## [ABOUT THIS TASK]
Return only that part of the material below which starts with the line containing "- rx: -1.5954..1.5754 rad" and goes on through the line containing "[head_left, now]", restated exactly.

## [DATA PROVIDED]
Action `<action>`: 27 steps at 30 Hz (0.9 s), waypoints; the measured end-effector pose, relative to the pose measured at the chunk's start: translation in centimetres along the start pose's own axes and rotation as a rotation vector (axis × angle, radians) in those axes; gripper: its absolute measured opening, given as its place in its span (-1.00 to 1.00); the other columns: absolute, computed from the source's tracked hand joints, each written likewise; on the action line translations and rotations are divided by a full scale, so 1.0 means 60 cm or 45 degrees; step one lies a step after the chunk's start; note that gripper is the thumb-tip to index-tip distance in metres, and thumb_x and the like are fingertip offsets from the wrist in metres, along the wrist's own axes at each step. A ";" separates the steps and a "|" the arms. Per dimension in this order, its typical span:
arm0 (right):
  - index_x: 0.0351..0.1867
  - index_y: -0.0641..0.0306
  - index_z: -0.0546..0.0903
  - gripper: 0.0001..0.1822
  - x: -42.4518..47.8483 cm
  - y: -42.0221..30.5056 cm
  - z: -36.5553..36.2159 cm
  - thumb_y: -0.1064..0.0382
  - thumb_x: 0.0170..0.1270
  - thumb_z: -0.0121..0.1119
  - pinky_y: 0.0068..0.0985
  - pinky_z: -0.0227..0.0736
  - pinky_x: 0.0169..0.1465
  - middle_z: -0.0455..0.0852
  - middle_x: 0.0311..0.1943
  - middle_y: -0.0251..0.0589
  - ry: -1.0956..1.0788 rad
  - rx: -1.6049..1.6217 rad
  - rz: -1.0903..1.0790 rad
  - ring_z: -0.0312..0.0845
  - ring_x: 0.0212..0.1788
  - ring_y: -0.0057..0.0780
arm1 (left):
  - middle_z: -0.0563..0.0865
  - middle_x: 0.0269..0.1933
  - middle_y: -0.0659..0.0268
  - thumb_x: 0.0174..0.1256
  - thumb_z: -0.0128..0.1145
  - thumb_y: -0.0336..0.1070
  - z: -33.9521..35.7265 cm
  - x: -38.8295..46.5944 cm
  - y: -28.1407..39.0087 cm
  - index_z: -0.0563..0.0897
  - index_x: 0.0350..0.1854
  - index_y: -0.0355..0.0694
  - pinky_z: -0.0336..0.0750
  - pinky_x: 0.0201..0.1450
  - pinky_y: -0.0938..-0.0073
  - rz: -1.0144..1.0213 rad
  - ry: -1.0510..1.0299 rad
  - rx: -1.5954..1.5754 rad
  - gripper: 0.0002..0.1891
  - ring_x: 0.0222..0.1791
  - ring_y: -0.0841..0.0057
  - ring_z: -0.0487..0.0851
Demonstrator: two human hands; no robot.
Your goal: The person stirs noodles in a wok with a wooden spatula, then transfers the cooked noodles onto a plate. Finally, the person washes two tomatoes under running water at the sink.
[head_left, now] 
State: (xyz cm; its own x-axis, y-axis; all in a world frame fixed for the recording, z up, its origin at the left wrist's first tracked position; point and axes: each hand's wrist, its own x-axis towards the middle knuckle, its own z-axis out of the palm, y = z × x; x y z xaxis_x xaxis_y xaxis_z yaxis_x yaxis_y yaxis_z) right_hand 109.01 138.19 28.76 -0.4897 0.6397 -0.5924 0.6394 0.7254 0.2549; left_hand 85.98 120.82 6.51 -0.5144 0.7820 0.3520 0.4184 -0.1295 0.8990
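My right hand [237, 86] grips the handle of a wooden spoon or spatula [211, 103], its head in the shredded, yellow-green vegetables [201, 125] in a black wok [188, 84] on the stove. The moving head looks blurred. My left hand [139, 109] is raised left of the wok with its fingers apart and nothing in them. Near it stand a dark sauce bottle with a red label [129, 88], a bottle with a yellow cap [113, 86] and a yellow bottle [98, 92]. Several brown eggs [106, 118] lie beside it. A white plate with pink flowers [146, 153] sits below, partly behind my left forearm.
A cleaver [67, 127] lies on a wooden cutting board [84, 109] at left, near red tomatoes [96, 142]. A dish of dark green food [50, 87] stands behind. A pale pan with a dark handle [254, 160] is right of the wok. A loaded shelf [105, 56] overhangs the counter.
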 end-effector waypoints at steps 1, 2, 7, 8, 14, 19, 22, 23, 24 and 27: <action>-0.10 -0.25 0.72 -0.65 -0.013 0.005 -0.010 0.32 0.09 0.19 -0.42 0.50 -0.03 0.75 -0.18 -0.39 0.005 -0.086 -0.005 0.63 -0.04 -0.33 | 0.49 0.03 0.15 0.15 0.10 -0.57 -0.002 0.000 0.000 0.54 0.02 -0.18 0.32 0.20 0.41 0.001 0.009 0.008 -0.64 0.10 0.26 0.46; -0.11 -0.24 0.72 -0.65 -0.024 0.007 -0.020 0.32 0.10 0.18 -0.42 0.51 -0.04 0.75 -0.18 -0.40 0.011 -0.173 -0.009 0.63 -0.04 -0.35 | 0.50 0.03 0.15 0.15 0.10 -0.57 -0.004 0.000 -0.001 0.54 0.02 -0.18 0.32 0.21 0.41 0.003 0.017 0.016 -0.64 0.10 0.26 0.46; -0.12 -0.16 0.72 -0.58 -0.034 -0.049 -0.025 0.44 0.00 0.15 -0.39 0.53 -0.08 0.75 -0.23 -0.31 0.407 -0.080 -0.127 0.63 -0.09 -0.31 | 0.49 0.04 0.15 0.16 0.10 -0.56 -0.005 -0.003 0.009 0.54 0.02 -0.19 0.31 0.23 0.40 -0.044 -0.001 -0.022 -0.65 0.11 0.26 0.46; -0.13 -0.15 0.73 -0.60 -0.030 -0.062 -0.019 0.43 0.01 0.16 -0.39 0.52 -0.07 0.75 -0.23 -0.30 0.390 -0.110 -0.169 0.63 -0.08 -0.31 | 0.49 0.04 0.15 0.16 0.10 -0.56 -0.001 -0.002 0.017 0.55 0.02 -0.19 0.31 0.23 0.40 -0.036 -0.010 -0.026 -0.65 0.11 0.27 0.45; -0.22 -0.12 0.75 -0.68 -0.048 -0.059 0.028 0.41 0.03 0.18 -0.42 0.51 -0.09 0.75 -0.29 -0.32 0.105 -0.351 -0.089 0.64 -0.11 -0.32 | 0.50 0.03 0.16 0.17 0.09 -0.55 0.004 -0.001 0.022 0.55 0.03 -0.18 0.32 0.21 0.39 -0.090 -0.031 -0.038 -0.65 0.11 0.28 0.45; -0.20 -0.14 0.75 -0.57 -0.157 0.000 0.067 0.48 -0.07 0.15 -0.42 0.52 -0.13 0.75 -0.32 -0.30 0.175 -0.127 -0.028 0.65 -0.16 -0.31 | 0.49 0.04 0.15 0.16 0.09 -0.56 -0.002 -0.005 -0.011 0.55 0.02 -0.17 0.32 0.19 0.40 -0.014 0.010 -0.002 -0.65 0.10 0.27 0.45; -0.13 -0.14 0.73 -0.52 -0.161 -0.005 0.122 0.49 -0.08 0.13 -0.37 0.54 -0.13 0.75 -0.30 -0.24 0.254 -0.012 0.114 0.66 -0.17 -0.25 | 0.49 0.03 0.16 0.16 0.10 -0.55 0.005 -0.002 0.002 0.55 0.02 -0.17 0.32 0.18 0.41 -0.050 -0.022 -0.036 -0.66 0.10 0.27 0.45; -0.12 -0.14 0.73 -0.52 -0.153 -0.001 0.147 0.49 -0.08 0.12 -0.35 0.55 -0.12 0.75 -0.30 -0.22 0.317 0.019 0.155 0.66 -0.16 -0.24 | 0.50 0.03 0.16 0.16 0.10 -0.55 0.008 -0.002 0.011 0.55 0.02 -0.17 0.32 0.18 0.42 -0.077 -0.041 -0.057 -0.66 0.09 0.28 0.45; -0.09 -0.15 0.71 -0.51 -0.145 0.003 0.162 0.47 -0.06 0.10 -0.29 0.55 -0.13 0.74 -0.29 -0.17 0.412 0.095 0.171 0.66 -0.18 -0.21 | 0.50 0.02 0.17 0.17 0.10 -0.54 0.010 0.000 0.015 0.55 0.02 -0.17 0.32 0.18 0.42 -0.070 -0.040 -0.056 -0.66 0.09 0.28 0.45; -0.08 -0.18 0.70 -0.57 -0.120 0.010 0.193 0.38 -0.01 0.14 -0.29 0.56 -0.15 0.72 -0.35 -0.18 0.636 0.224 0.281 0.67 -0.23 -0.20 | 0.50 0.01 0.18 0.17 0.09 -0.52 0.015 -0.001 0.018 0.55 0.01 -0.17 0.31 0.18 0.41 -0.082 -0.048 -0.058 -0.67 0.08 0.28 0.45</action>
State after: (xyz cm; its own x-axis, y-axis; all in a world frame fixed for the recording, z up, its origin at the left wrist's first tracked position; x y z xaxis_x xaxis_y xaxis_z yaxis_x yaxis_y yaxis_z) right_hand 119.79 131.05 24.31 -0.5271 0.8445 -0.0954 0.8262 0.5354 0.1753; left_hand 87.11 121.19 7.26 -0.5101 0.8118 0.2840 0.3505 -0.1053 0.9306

## [TASK RESPONSE]
  - rx: -1.5954..1.5754 rad
  - gripper: 0.0002..0.1891
  - ring_x: 0.0222..0.1791
  - ring_y: -0.0841..0.0057
  - ring_z: -0.0487..0.0851
Demonstrator: two human hands; no robot.
Your goal: The person stirs noodles in a wok with a wooden spatula, then transfers the cooked noodles onto a plate. Finally, the person washes two tomatoes under running water at the sink.
[head_left, now] 

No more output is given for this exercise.